Homemade Banana Bread is one of the easiest quick bread recipes to make. Made in one bowl with ripe bananas, brown sugar, and a few basic pantry ingredients.
This deliciously moist banana bread is full of banana flavor and also freezer friendly. The perfect recipe for ripe bananas!
Are you looking for a great recipe for ripe bananas? Homemade banana bread takes only a few basic ingredients and three ripe bananas. Best of all, you can use a stand mixer or mix by hand!
I’ve been making banana bread from scratch for years. You can make banana bread with pecans, walnuts or leave them out if you prefer.
This is the BEST banana bread recipe! It’s the type of quick bread that is even more moist the second day. This recipe makes three loaves of banana bread. Don’t worry- it won’t last long! And even if you have extra, banana bread freezes well.
Why this recipe works
- Use up ripe bananas – it’s a great quick bread recipe to use up any ripe bananas you may have!

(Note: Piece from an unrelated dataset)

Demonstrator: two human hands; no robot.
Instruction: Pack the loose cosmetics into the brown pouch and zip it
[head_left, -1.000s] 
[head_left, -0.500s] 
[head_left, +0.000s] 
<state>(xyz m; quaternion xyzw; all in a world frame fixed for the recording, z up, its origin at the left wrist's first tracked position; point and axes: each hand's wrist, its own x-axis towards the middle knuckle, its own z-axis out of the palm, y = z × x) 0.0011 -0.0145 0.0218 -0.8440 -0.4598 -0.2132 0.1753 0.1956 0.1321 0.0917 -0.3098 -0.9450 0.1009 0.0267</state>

- Freezer friendly – this recipe makes three loaves. Place the cooled loaves into bread bags with twist ties and freeze for later. They will last for several months in the freezer.
- Easy to make banana bread all mixed together in ONE bowl.
- Made with simple ingredients, readily available in your local grocery store.
- Prep ahead of time – Make this banana bread a day ahead of time. It’s the type of quick bread that becomes even more moist the second day.
- Ripe bananas – Use either fresh or frozen bananas. If using frozen bananas, let them thaw partially on the kitchen counter and discard the extra liquid before adding to the batter.
- Flour – Use your favorite brand all-purpose flour.
- Sugar and brown sugar – I love the combination of granulated sugar and brown sugar in this banana bread recipe. Brown sugar helps create a super moist banana bread!
- Sour cream – Also adds moisture to this quick bread recipe. But, you can substitute buttermilk if needed.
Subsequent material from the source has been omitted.